[Data excerpts]

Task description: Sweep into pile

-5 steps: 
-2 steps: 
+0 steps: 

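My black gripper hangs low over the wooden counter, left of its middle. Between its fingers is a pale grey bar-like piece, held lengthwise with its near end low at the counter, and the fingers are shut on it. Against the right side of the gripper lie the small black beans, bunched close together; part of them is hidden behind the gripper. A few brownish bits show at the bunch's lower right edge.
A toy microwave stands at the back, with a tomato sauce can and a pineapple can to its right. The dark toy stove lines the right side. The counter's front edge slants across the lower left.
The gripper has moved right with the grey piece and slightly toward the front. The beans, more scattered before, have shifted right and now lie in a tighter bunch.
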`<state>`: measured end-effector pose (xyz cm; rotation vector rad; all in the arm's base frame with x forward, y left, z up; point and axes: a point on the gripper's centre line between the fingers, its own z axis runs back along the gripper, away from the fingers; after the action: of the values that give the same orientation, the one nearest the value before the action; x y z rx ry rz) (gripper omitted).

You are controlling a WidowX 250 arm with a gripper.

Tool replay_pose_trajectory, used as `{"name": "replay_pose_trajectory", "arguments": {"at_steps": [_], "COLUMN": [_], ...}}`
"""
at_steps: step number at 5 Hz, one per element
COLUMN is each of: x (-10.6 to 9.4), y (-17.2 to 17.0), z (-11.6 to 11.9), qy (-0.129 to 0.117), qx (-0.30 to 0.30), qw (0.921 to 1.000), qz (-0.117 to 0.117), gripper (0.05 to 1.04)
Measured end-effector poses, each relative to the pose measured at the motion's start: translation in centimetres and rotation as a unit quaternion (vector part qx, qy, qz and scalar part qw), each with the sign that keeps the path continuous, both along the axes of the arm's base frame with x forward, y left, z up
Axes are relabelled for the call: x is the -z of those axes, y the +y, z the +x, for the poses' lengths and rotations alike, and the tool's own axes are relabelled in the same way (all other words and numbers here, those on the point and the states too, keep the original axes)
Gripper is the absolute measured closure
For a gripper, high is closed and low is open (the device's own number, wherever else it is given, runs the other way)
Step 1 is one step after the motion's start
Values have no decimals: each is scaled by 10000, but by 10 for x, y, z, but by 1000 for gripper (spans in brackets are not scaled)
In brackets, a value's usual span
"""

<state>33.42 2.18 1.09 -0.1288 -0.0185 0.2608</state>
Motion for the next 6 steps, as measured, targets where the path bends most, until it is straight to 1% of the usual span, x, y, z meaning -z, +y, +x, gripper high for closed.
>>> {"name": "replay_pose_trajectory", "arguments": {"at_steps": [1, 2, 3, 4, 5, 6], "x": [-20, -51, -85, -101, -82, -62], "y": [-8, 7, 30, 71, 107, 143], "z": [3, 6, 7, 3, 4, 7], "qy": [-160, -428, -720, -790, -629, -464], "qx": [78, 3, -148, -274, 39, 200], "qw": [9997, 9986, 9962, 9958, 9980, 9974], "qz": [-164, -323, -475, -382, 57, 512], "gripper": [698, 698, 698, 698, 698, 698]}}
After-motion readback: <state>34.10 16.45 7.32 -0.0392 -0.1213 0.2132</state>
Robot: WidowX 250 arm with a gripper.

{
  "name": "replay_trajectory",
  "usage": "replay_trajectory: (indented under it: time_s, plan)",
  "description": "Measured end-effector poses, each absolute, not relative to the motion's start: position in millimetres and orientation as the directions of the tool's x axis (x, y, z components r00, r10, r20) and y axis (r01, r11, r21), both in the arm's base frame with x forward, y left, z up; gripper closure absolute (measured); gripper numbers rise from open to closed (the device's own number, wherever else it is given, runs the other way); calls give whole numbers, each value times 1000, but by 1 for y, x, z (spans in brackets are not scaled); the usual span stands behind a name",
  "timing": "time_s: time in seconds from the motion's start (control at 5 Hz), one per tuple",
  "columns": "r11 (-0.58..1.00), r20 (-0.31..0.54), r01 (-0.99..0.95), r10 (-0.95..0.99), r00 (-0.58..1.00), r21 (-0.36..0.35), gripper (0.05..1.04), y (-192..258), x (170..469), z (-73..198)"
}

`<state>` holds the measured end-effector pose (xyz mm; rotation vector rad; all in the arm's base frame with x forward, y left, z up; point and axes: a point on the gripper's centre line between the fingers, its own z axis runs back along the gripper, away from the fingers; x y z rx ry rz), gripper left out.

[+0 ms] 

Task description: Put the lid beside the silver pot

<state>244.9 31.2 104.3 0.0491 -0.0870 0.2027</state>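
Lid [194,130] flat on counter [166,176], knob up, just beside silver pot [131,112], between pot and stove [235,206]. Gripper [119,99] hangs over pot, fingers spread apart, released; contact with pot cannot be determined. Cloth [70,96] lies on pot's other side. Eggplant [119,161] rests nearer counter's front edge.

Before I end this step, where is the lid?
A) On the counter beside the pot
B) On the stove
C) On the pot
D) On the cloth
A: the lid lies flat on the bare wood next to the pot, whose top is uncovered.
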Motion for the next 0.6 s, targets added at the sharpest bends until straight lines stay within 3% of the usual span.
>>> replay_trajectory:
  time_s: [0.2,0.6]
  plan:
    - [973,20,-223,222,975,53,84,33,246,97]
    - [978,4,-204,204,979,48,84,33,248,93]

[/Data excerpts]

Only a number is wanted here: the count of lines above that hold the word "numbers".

2